EXERCISE OBJECTIVE |
Give back the whole listing word for word and skip each picture.

RECORDED INFORMATION |
+===+

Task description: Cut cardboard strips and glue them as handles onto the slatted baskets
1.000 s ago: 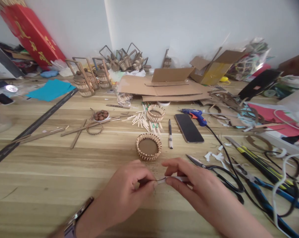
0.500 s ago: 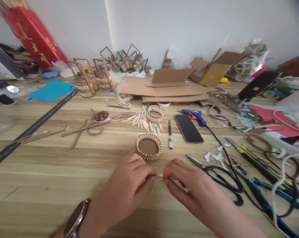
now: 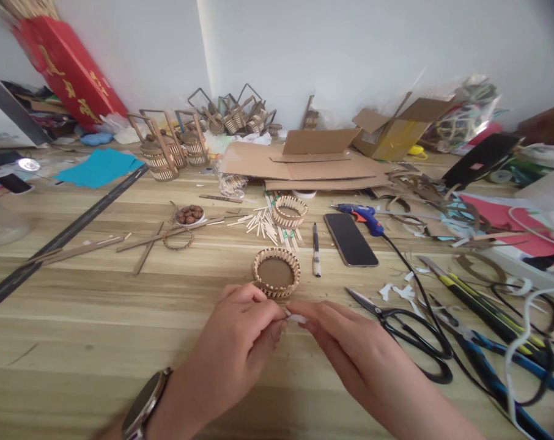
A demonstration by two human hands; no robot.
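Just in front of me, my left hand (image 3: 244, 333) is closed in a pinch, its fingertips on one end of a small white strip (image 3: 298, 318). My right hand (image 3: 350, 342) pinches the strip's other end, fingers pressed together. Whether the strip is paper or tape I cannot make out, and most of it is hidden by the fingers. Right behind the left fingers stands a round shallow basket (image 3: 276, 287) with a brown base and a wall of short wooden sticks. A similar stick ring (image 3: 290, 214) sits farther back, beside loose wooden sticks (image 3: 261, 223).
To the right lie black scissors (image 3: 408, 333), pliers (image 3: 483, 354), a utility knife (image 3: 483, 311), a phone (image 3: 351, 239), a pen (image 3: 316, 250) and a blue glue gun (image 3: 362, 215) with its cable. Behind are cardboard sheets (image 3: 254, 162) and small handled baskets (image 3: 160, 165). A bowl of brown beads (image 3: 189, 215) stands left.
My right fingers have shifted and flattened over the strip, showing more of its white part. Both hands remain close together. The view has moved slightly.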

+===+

ANSWER SPACE |
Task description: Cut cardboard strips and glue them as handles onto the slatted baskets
1.000 s ago: 
0.500 s ago: 
now: 
A demonstration by two human hands; no robot.
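Just in front of me, my left hand (image 3: 244, 333) is closed in a pinch, its fingertips on one end of a small white strip (image 3: 298, 318). My right hand (image 3: 350, 342) pinches the strip's other end, fingers pressed together. Whether the strip is paper or tape I cannot make out, and most of it is hidden by the fingers. Right behind the left fingers stands a round shallow basket (image 3: 276, 287) with a brown base and a wall of short wooden sticks. A similar stick ring (image 3: 290, 214) sits farther back, beside loose wooden sticks (image 3: 261, 223).
To the right lie black scissors (image 3: 408, 333), pliers (image 3: 483, 354), a utility knife (image 3: 483, 311), a phone (image 3: 351, 239), a pen (image 3: 316, 250) and a blue glue gun (image 3: 362, 215) with its cable. Behind are cardboard sheets (image 3: 254, 162) and small handled baskets (image 3: 160, 165). A bowl of brown beads (image 3: 189, 215) stands left.
My right fingers have shifted and flattened over the strip, showing more of its white part. Both hands remain close together. The view has moved slightly.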

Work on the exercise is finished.